Thirteen years old. And then, four or so decades later, a different kind of pain. “When your mother died,” this man tells me, “I was heartbroken.”

“Me too,” I say. And I tell him I remember the letters his best friend wrote: to my mom, when she was alive, to tell her what a great teacher she was and the impact she had on his life; and to my family, after my mom died, to tell us, again, that he thought of her often and fondly. And what he — and the world — had lost.

And what I found just a tiny bit of this morning.


How to break a witness

Overheard Sunday morning in the front hall:

Isaac (to Rachel): “Your pants broken?”

Rachel: “Well, there’s a hole in the knee.”

Isaac: “Why you have a hole in your knee?”

Rachel: “Well, because my knee has a pointy bone in it, and it rubbed and rubbed on my pants until it made a hole.”

Isaac: “A lion eat it?”

Rachel: “No, no lions. See? My knee has a pointy bone, and it rubbed and rubbed on my pants until it made a hole. See?”

Isaac: “A lion eat it?”

Rachel: “No, just my knee.”

Isaac: “A lion eat it?”

Rachel: “Sure, a lion ate it.”

Isaac: “Why?”

Rachel: (silence)

Isaac: “At the zoo.”


The chocolate is half-price on the 15th. Just saying.
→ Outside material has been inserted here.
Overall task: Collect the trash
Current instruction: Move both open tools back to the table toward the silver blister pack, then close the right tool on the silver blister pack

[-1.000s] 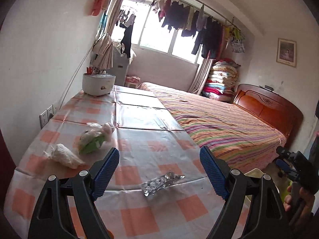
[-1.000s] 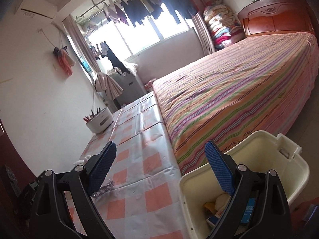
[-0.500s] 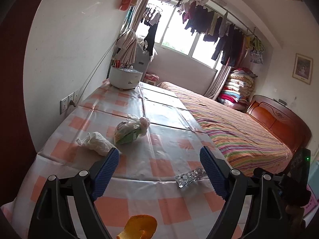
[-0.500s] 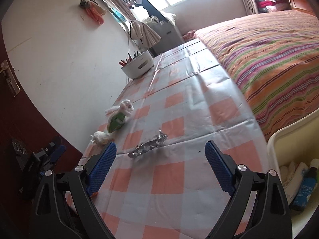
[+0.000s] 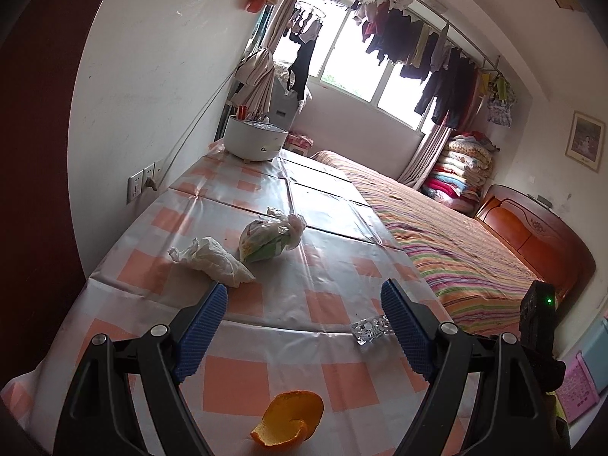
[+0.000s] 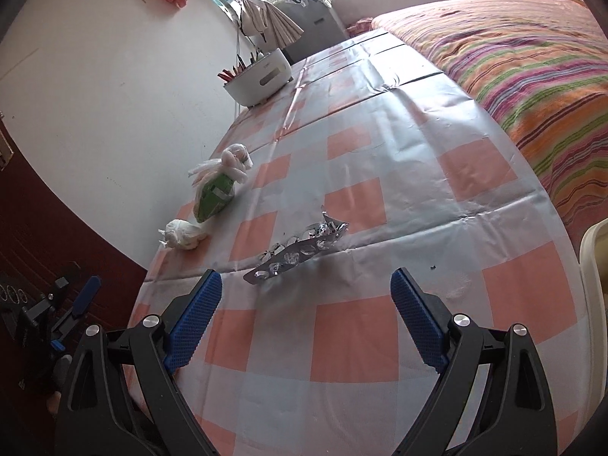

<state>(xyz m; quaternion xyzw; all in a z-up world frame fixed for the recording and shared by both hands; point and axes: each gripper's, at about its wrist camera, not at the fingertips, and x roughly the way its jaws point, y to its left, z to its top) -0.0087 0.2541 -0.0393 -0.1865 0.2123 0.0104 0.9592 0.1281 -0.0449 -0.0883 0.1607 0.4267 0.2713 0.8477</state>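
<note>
Trash lies on a checked tablecloth. A crumpled white tissue and a knotted plastic bag with a green packet sit toward the wall. An empty silver pill blister lies just ahead of my right gripper, whose jaws stand open and empty. An orange peel rests at the near edge, below my left gripper, also open with nothing between its pads. The blister is partly hidden behind the left gripper's right finger.
A white pot with utensils stands at the table's far end by the wall. A bed with a striped cover runs along the table's right side. The cream bin's rim shows at the right edge.
Both grippers have swung left and tipped down toward the table. The bin has slid almost out of the right view; the blister has come near. The orange peel has entered the left view.
</note>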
Ye gods people, it’s Friday, and all I’ve posted this week is a picture of some toilet paper. I can totally do better. Here, for example, is Rowan, engaged in the time-honoured public-school tradition of writing Valentine’s Day cards. Or, as he calls them, Valentime’s Day cards.

 

I feel the need to point out that this photograph was taken two and a half weeks ago, when Rachel had enough foresight to pick up a couple of boxes of 99-cent V-day cards at Zellers and Rowan got on the project like white on rice. ORGANIZED MUCH? That’s us: totally on the ball. Lunches made and clothes laid out the night before. No rushing around in the morning trying to find that other mitten or realizing that you’ve dropped your kid off at senior kindergarten but have neglected to brush your teeth. We are with it, people. WITH IT. If I actually had ever done Christmas shopping in my life, I would venture to guess that the feeling I got when dropping a package of 14, pre-written, sealed Valentine’s Day cards into my son’s communication folder of a Thursday morning would be akin to having all my Yuletide gifts purchased by mid-October.

Rowan is at the lovely stage where everybody gives and everybody gets (except for the two Jehovah’s Witness kids in the class, who don’t participate in the holiday), where popularity doesn’t yet dictate how many cards will populate your little paper-plate Valentine’s Day mailbox. I went to a private Jewish day school as a kid, so valentines weren’t part of the curriculum (read: goyish, feh), and by the time I entered the public system in eighth grade, they were just one more instrument in the torture rack of the junior-high pecking order. In Grade 9, though, I remember that three kids at the top of that pecking order — Noel, Josh, and Joanna — made valentines for every kid in the grade. Every single one of us, from the computer nerds in the gifted class to the library club president, got a personalized Valentine, signed, with love, from the three of them. It stood out, you know? Interestingly, Joanna now runs a lifestyle website called The Sweet Spot, while Noel is president and CEO of AshleyMadison.com — yes, the site with the tagline, “Life is short, have an affair.” Who knew?